The project stands to be enormously helpful for Chennai as it can enable efficient utilization of resources in building a public transportation network. Survey results will feed into improving the accuracy of big data analytics in transportation and will also guide the preparation of a comprehensive mobility plan to integrate land use and transport planning for the next 25 years. In a quote to The Hindu earlier in January, CUMTA Special Officer I Jeyakumar said, “CUMTA will also start public consultation for mobility in each area in the CMA after the survey is completed. The CMP for Chennai will be prepared in June.” In short, the administration’s mobility survey is the starting point of a mega civic plan that will help Chennai make commutes that are quicker, cheaper, safer, and more reliable. But the results are late in the coming – the survey report was initially given a deadline in January, but it was not met due to the December floods; it was later announced that it would be available in February, and this deadline does not appear to have been met, either. In the meantime, the OMI Foundation in collaboration with IIT Madras recently released the results of its year-long mobility survey covering 3,100 respondents, dubbed ‘The Ease of Moving Index – Chennai City Profile.’ The findings are interesting, to say the least.

Around 90 per cent of regular public transport users in the city own a motor vehicle but choose alternate modes such as public transport or cabs and autos due to greater reliability and cheaper costs. A significant portion of the city also patronizes active transport modes such as walking or cycling as well as shared transport modes such as public transport and share autos. The main conclusion from the survey results corroborates the views of past reports published in newspapers, including that of Madras Musings – while Chennai has done a good job in ­providing affordable transport to its people, the scale of mobility is restrained by limited infrastructure. For one, the city does not have enough buses to serve its populace. Not only does the fleet need expansion, but – as pointed out by Aishwarya Raman, Executive Director of the OMI Foundation – it needs to add more vehicles that will meet the accessibility needs of persons with disabilities. The commuting experience also has room to improve – with digital solutions finding ready adopters today, facilities such as cashless ticketing and real-time information can revitalise bus patronage.

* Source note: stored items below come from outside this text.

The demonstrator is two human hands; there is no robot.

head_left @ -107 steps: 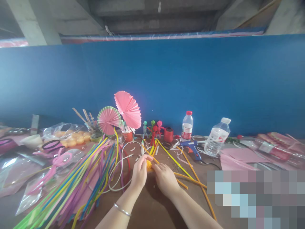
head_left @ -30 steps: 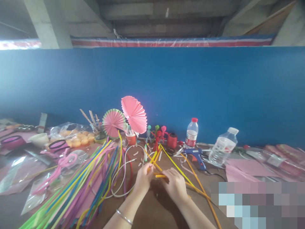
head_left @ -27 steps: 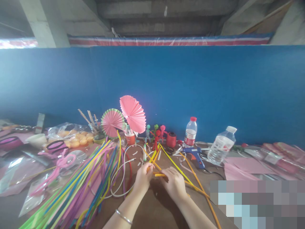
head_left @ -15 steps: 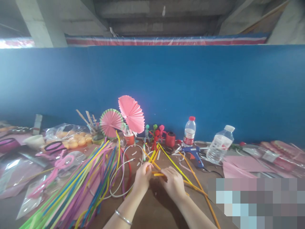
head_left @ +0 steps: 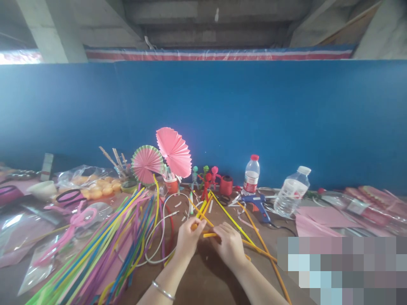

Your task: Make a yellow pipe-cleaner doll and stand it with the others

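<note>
My left hand [head_left: 187, 239] and my right hand [head_left: 229, 245] meet over the brown table [head_left: 206, 279], both pinching an orange-yellow pipe cleaner [head_left: 210, 234] that runs between the fingertips. A silver bangle [head_left: 163, 290] sits on my left wrist. More orange and yellow pipe cleaners [head_left: 254, 233] fan out from under the hands toward the right and back. Just behind them stand small pipe-cleaner figures [head_left: 205, 178] in teal, green, red and pink.
A big bundle of coloured pipe cleaners [head_left: 104, 250] covers the left. At the back stand pink paper fans [head_left: 173, 150] in a cup, a red spool [head_left: 226, 185], two water bottles [head_left: 250, 175] [head_left: 291, 191] and a blue glue gun [head_left: 257, 202]. Pink sheets [head_left: 318, 218] lie right.
The coiled yellow bundle held 3.6 s ago has given way to a straight orange-yellow piece between my fingers. Over the last second the hands barely shift; the view drifts slightly.
</note>
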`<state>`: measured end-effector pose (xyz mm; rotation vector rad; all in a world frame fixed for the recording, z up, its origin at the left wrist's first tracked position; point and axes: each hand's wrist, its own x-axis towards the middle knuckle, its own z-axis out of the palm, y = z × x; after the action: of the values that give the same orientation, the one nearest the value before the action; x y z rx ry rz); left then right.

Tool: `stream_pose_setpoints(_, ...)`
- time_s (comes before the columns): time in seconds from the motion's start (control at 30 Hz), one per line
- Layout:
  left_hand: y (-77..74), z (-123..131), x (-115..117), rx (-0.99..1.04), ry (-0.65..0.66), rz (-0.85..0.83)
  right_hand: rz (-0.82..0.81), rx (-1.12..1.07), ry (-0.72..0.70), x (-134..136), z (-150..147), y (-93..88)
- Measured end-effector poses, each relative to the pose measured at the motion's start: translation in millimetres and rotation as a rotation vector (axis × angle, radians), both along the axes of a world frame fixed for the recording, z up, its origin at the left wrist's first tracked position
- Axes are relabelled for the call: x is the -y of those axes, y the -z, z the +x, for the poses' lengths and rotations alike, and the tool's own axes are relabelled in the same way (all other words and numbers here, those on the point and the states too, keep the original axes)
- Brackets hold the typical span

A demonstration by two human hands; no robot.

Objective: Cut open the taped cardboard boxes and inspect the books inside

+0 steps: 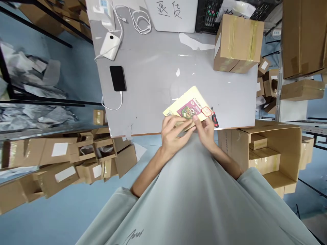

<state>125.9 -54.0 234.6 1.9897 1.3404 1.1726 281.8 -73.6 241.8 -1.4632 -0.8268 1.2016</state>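
Note:
A flat yellow printed item [180, 102], with a purple picture panel, a barcode and a red-outlined mark, is tilted over the table's near edge. Whether it is a booklet or a thin box I cannot tell. My left hand [173, 134] grips its lower left edge, fingers bent around it. At its lower right, my right hand [205, 131] pinches the near edge with the thumb on top. Both hands are close together, and they hide the item's near side. Just beyond the right fingers lies a red and black tool [215, 119], partly covered.
On the grey table [153, 102] lie a black phone [118, 78] on a cable, a white power bank [110, 46] and a silver laptop [173, 15]. A taped carton [237, 44] stands at back right. An open carton [288, 153] is at my right; several boxes crowd the left.

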Motion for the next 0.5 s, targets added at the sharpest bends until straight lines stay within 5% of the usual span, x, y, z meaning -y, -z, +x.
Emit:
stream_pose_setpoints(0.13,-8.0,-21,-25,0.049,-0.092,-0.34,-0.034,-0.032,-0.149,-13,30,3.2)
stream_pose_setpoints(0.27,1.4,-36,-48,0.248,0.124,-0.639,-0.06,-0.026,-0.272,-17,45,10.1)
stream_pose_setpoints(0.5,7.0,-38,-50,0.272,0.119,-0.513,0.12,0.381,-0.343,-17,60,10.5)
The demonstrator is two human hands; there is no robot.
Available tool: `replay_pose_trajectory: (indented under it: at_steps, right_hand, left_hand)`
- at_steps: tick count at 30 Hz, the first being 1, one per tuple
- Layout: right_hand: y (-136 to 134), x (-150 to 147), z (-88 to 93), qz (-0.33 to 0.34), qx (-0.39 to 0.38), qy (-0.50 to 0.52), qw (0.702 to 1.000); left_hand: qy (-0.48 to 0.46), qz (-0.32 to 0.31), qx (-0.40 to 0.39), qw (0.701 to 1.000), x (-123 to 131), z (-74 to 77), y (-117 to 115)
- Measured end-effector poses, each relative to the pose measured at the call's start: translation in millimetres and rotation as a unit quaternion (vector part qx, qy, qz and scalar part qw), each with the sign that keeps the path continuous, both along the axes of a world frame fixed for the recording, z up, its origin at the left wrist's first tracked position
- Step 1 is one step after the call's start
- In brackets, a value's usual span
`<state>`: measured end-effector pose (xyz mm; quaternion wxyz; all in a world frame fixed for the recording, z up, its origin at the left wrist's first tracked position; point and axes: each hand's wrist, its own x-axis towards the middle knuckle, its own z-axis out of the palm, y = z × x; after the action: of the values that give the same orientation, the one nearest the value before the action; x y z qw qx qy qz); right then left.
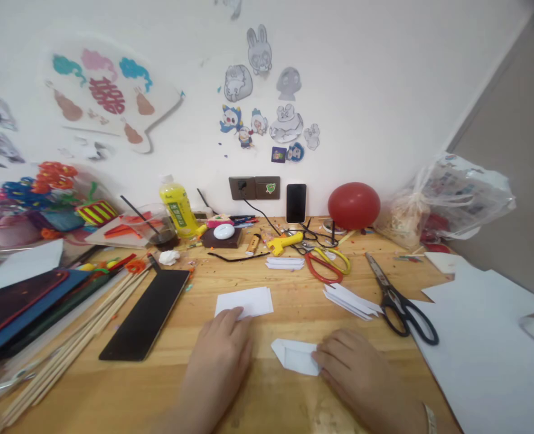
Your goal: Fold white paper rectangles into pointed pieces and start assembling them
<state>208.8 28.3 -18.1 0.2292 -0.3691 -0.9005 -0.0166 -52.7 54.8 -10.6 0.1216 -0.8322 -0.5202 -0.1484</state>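
My left hand (219,355) lies flat on the wooden table (267,404), fingers stretched, its fingertips touching the near edge of a small stack of white paper rectangles (249,300). My right hand (355,367) rests with bent fingers pressing down on the right end of a folded white paper piece (294,354) that has a pointed left end. A pile of folded white paper pieces (351,299) lies just beyond my right hand. Another small stack of folded white paper (285,263) sits farther back.
Black-handled scissors (400,301) lie right of the pile, red and yellow scissors (328,263) behind. A black flat slab (147,313) and wooden sticks (77,343) lie left. Large white sheets (484,325) cover the right. A red balloon (354,205), phone (296,203) and yellow bottle (178,208) stand by the wall.
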Motion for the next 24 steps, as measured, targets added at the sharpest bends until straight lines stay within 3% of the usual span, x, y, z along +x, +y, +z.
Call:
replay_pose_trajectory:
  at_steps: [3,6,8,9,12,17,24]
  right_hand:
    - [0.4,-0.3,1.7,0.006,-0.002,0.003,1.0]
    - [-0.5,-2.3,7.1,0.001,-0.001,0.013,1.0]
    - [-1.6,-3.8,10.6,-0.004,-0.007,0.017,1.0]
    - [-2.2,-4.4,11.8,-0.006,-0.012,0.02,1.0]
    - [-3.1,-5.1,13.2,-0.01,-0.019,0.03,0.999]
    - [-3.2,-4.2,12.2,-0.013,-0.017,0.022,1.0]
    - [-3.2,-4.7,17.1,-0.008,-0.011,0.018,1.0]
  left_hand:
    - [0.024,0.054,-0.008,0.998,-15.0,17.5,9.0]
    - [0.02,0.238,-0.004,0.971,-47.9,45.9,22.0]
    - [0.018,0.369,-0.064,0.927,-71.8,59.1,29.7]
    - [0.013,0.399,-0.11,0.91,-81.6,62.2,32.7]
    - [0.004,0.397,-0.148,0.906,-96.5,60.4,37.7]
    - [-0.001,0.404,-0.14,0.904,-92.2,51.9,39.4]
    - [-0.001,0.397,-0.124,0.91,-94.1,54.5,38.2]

Second, first and last mile connectivity – known constraints to the adoption of public transport – must be addressed with better feeder services. A sustainable inclusion of shared transport modes such as shared autos or cabs can also be explored; for instance, 42 per cent of the survey respondents say that public sharing schemes would encourage them to cycle short distances. The city can also do much more to increase road safety for vulnerable commuters – the current state and length of pavements don’t do justice to its pedestrians; and cyclists sharing the road with motorized vehicles continue to be at risk without dedicated bike lanes.

To wit, Chennai’s mobility challenges lie in its inadequate infrastructure and network. That these need to be scaled is well known. Mobility studies, however, stand to provide crucial insights that can guide an integrated design of transport infrastructure. The city has already made multiple investments in this sector – an expansion of the metro rail is in the works; the bus fleet is set to grow; there are propositions to build more flyovers, too. It would have been ideal if the administration had conducted the survey beforehand, for these plans could have been better informed. One hopes that the results will be incorporated into current projects when they’re available, at least.